In a mini-garden, placed in one container, all the plants are lit in approximately the same way, but less light gets into the center than around the edges. This should be taken into account when selecting plants.

Pot group

Anyone who likes to change compositions often and at the same time wants to avoid the problems that arise when planting plants together in one container should choose a different method. This grouping method consists of all plants growing in separate pots, but placed close to each other. You can purchase a large container and place the flower pots in it so they are not visible. The free space is filled with expanded clay or coarse-grained pumice sand.

In winter, expanded clay or sand is moistened. This contributes to an increase in the humidity of dry air during the heating period. And your plants will feel much better. However, you should be careful when watering, as in large containers water quickly accumulates imperceptibly. Its prolonged presence in the pallet can harm the plants.
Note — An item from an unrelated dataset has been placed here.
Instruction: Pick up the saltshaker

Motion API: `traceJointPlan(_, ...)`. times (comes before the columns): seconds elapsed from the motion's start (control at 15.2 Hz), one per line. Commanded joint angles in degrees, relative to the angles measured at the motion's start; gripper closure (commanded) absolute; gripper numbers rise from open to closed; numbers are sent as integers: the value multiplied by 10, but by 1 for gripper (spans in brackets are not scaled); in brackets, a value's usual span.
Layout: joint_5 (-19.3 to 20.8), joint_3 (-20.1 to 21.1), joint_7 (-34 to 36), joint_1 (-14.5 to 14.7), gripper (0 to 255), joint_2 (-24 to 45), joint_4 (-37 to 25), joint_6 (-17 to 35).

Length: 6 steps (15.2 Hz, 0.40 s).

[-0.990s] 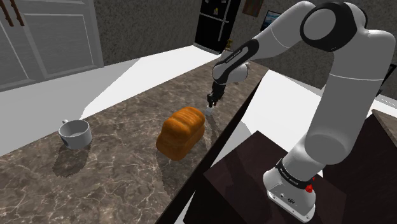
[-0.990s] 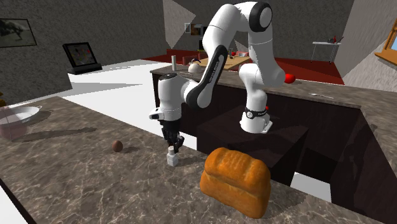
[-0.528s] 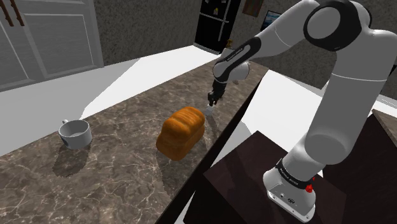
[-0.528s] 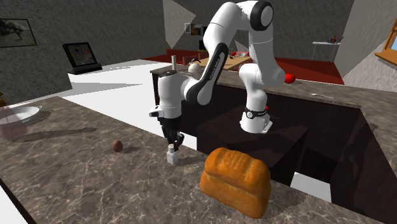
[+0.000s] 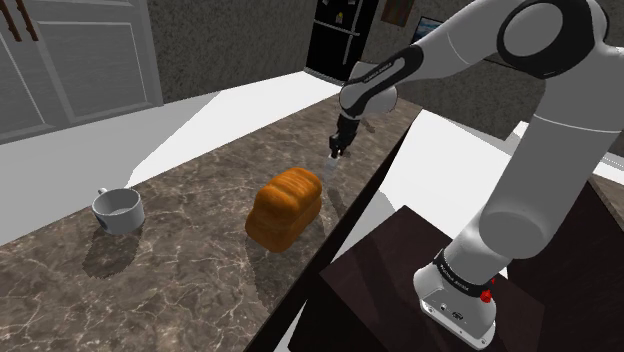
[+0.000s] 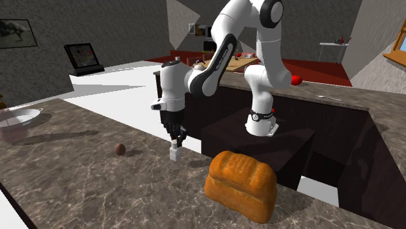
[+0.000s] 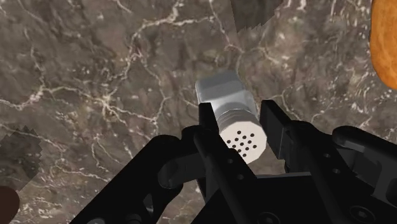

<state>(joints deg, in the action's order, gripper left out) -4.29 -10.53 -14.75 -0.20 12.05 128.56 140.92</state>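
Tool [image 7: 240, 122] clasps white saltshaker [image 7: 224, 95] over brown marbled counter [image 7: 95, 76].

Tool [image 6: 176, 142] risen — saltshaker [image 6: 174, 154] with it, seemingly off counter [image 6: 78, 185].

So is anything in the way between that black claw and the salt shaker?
Nothing visible. The gripper has its fingers clasped on the saltshaker near its holed cap, one on each side. The bread loaf sits off to the side on the counter.
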Motion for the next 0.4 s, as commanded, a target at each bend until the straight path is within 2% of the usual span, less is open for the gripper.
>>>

It is possible to combine into one group, while making a beautiful composition, such different types of plants as climbing abutilone, ampelous episode, bushy aglaonema, dieffenbachia, as well as caladium and dizygotek can be. Since these plants all have different water requirements, they must be grown in separate pots. Some plants that prefer shade can be placed under the leaves of other plants. When the episode ends, it can be replaced with a low-growing fittonia.

Group planning

Many indoor plant lovers stick to geometric shapes when planning their groups. So, for example, one group of plants can be circular or triangular in shape, create a vertical or horizontal rectangle. And flower pots, in turn, accentuate each of these shapes. Thus, when choosing plants, you should carefully think about whether all the plants fit into the planned shape and whether they have the same living conditions.


Various shades of green can be combined into one elegant group. Here, the dark green aspidistra (D) is adjacent to the light green aspelenium (A). The juicy openwork shoots of pteris (C) and creeping ficus (B) give the sun-drenched group a special charm.
You can plant different plants in one flower pot only with the same requirements for soil, lighting, temperature and humidity. Planted together with nidularia (D) with solid green leaves, variegated dieffenbachia (C), arrowroot (A) and curly epipremnum (B) need moderate watering and cannot tolerate direct sunlight.